Cie le pas de l'oiseau
avec Laurent Eyraud
Texte et mise en scène : Jean-Pierre Sauvet
Création lumière et régie : Olivier Chamoux
Bande son : Pascal Mézière
Photos : Richard Rogers
Costumes : Sandrine Toubon
Affiche et communication : Caline Rouelle et Coline Mauméjean
Avec le soutien de la municipalité de St Julien en Beauchène (05)
Jean Jaurès (1859-1914)
Il y a cent ans, Jean Jaurès créait le journal l'Humanité qu'il dirigea jusqu'à sa mort, le 31 juillet 1914.
Jaurès a été le grand orateur, le grand politique, philosophe, historien, passionné d'Art et de Littérature, curieux de tout et de chacun.
Aucun champ de l'activité humaine ne le laissa indifférent.
Jamais sans doute, dans l'Histoire contemporaine, un homme n'a suscité autant d'amour raisonné, comme autant de haine exacerbée.
Ce « volcan, qui à ses débuts en politique, ne vomissait que de la glace » allait se révéler le feu qui éclaire, nourrit et anime les consciences, le combat ouvrier, les plus hautes valeurs humanistes.
Son respect de la vie et sa croyance dans l'Homme, sa bonté et sa générosité, servis par une honnêteté scrupuleuse, rendaient Jaurès inattaquable sur un plan personnel, comme dans sa pratique d'homme politique.
Face à cette unité magnifique, certains n'hésitèrent pas à user de la calomnie et du mensonge, allant jusqu'à l'appel au meurtre de Jaurès.
L'impuissance des uns, alliée providentiel à la bêtise et au fanatisme des autres eurent raison de la vie du grand homme. Et à quelques heures d'intervalle –les mêmes causes produisant les mêmes effets- était déclarée la guerre de 1914-18, qui débouchera, elle, sur l'assassinat de millions de femmes et d'hommes… au nom de la paix !
Pour la Paix, certains tuent ; pour la Paix, d'autres vivent…
“Ici, c'est une place, par centaines, par milliers, nous sommes venus écouter le tribun, le député courageux, lucide et honnête.
Ici, c'est un lycée. L'historien, le philosophe, le laïque Jaurès s'adresse à la jeunesse d'aujourd'hui, de demain.
Ici, c'est un boulevard. Jaurès défile combattant pour la paix, pour les Droits de l'Homme et le droit des femmes- modernité.
Ici, c'est un cercle rouge. Jaurès, le stratège, l'organisateur, travaille à la création d'une coopérative ouvrière- préfiguration.
Ici, c'est un monument, une pyramide, au sommet de laquelle Jaurès a placé par son combat pour l'humanité, l'Homme.”
(Extrait du spectacle)
Jaurès, Parade et pied de nez
« (… ) Il nous faut préciser l'idéal par le réel et orienter le réel vers l'idéal ».

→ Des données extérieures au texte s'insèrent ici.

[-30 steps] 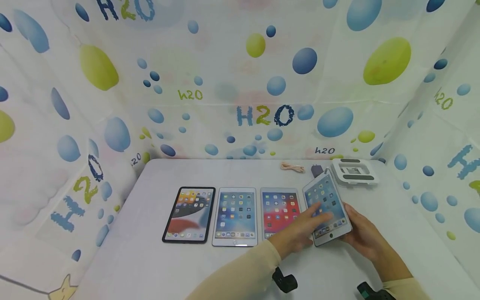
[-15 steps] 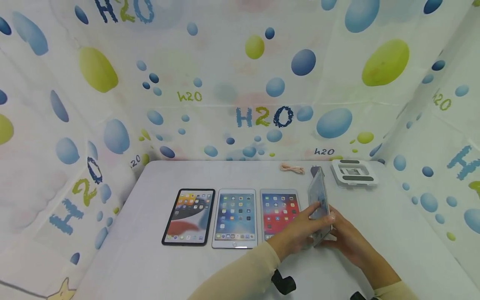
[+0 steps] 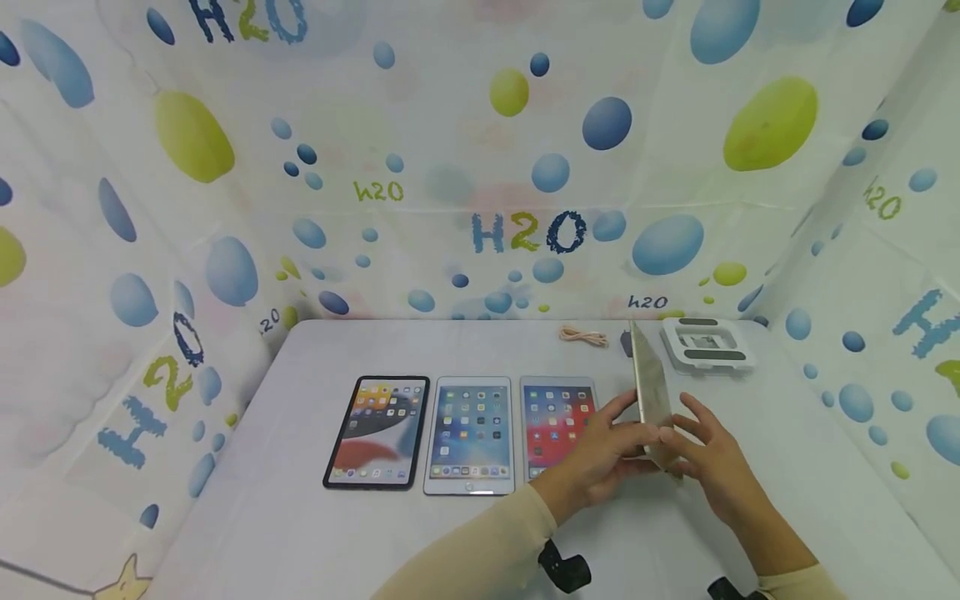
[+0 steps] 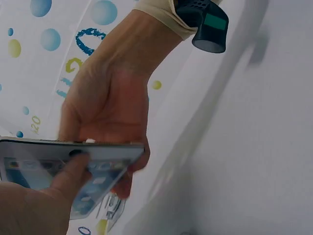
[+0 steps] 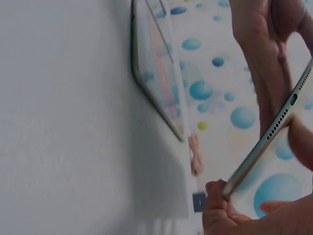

En créant un spectacle tout public, sur Jean Jaurès, nous avons souhaité parler d'un homme, qui, mettant la culture au service de l'intelligence et du combat politique, interroge sans cesse les mots, les faits et gestes, les évènements, le monde et son humanité.
Jaurès pose les vraies questions –toujours d'actualité- et soulève la vérité. Le parallèle entre la pensée de Jaurès et l'idée que nous avons du théâtre nous a semblé pertinent, il est l'un des supports du spectacle.
Parade - défilé de personnages qui vont témoigner chacun à leur manière sur Jaurès, sur son époque, de notre époque.
Pied de nez - avec des portraits plus ou moins historiques qui sont joyeusement irrévérencieux dans leur forme et parfois sur le fond.
Tour à tour provocateur, tendre, farceur, poétique, le spectacle se veut à l'image du « Bon Gros, du Bon Vivant », qui devant les morts, petites ou grandes, affirme la vie, l'humanisme, le droit au bonheur d'être.
« (…) E t l'acte devra toujours suivre la pensée et la pensée doit s'intégrer dans une représentation de l'avenir »
Presse
“Même si le personnage de Jaurès constitue la colonne vertébrale du spectacle, c'est le charme et le pouvoir des mots qui président réellement. A la frontière de la poésie et de la philosophie.”
le Dauphiné Libéré, 20 mai 2004
“L'évocation sur des planches de cet homme public, pacifiste militant (...) a toute la saveur que l'on peut tirer des ressources d'une intelligence humaine, pour dédramatiser la mort et, finalement, exorciser la bêtise.”